CYP Induction

CYP induction is a major cause of drug–drug interactions and may compromise a successful drug therapy. Our assays are designed to provide valuable information about the potential for drug-induced changes in cytochrome P450 (CYP) enzyme expression levels. We assess the impact of your compounds on drug metabolism and plasma levels of themselves or concurrent therapies to increase your prospects for effective and safe drug candidates!

Cytochrome P450 enzymes are members of one of the most relevant families of drug metabolizing enzymes. Alterations in their expression levels can affect the clearance of drugs and lead to potential drug–drug interactions (DDI). CYP induction can be mediated by various mechanisms, including activation of nuclear receptors, such as the pregnane X receptor (PXR), aryl hydrocarbon receptor (AhR), or constitutive androstane receptor (CAR).
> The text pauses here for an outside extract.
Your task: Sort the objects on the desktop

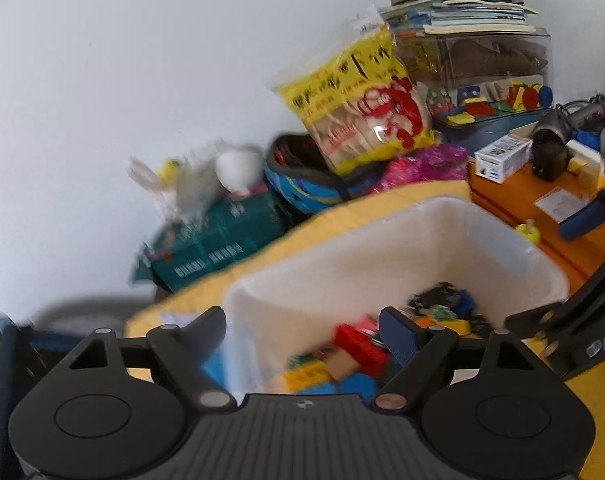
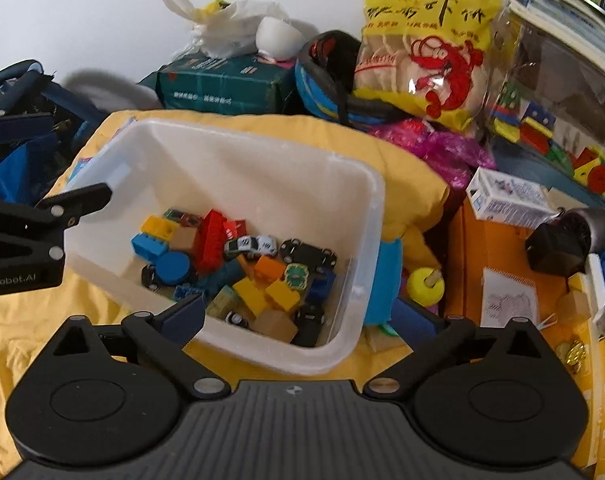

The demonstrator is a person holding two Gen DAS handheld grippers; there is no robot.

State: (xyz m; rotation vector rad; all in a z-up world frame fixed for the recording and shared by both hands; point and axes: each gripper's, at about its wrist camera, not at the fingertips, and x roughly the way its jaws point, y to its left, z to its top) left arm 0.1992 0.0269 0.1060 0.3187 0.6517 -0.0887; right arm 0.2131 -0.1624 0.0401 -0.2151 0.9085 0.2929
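Both claws are wide open and hold nothing. The right claw (image 2: 298, 322) hangs over the white bin (image 2: 366, 184) of toy bricks (image 2: 212, 236). The left claw (image 1: 302, 330) sits at the bin's edge, though its view is blurry.

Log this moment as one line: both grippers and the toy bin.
left gripper: jaws open, empty | right gripper: jaws open, empty | white bin: on yellow cloth, holds blocks and toy cars

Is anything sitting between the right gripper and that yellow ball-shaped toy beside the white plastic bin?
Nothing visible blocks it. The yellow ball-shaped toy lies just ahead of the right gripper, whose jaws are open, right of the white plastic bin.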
Our CYP induction assay is optimized to detect the induction of CYP1A2, CYP2B6, and CYP3A4 on mRNA expression, as well as on enzyme activity level, as a surrogate for the activation of PXR, AhR, and CAR. HepaRG cells are incubated in the presence of different test compound concentrations, and the effect on gene expression is determined by qRT-PCR. The change in activity is determined in parallel by LC-MS/MS analysis of metabolite formation from CYP-isoform-specific reactions. Aiming at providing the highest quality of data, our assay provides additional information on cell viability using microscopy as well as biochemical cytotoxicity measurements.

By using our CYP induction assay, your drug discovery project benefits from an early understanding of your compounds’ potential to interact with other drugs and identification of any potential safety concerns. Our experienced scientists are there to consult with you on your specific questions and support you in the choice, evaluation, and interpretation of the results.